## ABOUT THIS EXERCISE
The line containing "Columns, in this" marks the end; copy exactly all lines from the start of the material up to and including it.

PROVIDED DATA section start

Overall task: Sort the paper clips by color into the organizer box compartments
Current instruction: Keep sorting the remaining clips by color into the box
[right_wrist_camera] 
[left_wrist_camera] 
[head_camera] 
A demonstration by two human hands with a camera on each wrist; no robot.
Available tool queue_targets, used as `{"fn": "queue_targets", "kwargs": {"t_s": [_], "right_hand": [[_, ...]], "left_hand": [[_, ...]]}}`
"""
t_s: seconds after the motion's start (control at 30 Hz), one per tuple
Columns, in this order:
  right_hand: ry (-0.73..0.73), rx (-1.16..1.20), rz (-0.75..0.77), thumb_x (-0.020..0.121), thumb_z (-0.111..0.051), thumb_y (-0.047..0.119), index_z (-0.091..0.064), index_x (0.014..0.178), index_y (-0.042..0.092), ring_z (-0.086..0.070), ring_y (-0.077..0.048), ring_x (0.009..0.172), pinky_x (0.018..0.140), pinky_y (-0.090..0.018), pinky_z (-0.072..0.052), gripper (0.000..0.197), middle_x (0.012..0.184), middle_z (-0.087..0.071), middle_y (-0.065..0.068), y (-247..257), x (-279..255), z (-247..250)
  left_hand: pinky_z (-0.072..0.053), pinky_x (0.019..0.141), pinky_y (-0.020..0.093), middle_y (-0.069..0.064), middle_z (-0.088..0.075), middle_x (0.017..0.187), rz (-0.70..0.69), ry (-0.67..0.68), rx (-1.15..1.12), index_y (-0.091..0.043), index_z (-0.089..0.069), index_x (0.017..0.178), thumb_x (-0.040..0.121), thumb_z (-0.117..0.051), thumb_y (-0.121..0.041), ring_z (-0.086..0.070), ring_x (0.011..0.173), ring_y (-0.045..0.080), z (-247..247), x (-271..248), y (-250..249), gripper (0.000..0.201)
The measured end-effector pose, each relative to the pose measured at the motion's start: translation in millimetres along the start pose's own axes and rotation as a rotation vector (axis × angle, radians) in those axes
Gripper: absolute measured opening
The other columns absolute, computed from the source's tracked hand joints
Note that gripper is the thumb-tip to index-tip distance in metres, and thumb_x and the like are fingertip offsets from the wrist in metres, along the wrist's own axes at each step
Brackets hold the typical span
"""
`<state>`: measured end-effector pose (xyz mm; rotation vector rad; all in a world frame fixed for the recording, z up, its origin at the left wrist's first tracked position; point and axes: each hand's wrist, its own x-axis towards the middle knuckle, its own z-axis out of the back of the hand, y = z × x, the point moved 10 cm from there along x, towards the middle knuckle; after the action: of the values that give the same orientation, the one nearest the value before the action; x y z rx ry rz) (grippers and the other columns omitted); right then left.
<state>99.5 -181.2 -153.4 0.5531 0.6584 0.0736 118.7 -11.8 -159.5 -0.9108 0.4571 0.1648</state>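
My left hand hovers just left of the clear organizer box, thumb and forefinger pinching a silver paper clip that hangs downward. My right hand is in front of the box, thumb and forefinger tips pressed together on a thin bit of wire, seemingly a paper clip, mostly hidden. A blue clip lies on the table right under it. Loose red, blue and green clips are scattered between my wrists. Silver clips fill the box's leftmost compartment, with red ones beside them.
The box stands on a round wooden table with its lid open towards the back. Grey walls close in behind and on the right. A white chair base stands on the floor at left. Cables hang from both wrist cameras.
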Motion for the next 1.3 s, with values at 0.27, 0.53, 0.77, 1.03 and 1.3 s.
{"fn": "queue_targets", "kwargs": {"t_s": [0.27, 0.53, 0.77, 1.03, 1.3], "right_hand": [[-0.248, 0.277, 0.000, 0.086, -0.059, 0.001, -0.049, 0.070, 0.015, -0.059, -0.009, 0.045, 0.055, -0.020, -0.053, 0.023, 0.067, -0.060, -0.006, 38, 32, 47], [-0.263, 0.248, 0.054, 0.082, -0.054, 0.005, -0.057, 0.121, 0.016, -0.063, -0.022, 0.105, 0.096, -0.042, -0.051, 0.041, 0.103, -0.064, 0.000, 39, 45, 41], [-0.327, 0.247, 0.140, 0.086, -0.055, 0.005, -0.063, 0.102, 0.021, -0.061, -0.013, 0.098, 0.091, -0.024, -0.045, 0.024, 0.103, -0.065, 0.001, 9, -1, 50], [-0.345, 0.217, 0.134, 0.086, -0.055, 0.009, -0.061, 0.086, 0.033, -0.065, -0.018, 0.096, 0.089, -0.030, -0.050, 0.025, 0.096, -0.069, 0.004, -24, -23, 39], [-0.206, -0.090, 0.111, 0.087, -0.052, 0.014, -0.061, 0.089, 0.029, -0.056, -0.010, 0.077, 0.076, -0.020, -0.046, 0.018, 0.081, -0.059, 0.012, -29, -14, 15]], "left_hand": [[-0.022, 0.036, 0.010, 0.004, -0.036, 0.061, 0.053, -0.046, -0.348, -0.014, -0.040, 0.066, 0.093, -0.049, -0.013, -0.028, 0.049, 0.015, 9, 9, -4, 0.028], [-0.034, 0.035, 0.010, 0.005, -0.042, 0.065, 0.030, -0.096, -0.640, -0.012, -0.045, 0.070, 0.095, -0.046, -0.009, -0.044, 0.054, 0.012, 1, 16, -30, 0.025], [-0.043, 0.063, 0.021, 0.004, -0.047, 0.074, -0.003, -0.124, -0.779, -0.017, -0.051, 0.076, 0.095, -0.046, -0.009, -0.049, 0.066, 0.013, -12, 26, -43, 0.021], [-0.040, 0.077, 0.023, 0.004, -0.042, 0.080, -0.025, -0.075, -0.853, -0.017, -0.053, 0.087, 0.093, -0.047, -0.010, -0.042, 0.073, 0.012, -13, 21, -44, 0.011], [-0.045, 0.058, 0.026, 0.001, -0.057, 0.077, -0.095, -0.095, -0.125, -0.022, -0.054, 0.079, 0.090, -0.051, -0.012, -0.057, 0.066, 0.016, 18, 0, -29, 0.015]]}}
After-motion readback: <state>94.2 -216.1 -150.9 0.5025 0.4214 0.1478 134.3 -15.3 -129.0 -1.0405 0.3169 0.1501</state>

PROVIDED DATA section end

## ANSWER
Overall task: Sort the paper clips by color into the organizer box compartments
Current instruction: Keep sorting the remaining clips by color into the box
[right_wrist_camera] 
[left_wrist_camera] 
[head_camera] 
A demonstration by two human hands with a camera on each wrist; no robot.
Available tool queue_targets, used as `{"fn": "queue_targets", "kwargs": {"t_s": [_], "right_hand": [[_, ...]], "left_hand": [[_, ...]]}}`
"""
t_s: seconds after the motion's start (control at 30 Hz), one per tuple
Columns, in this order:

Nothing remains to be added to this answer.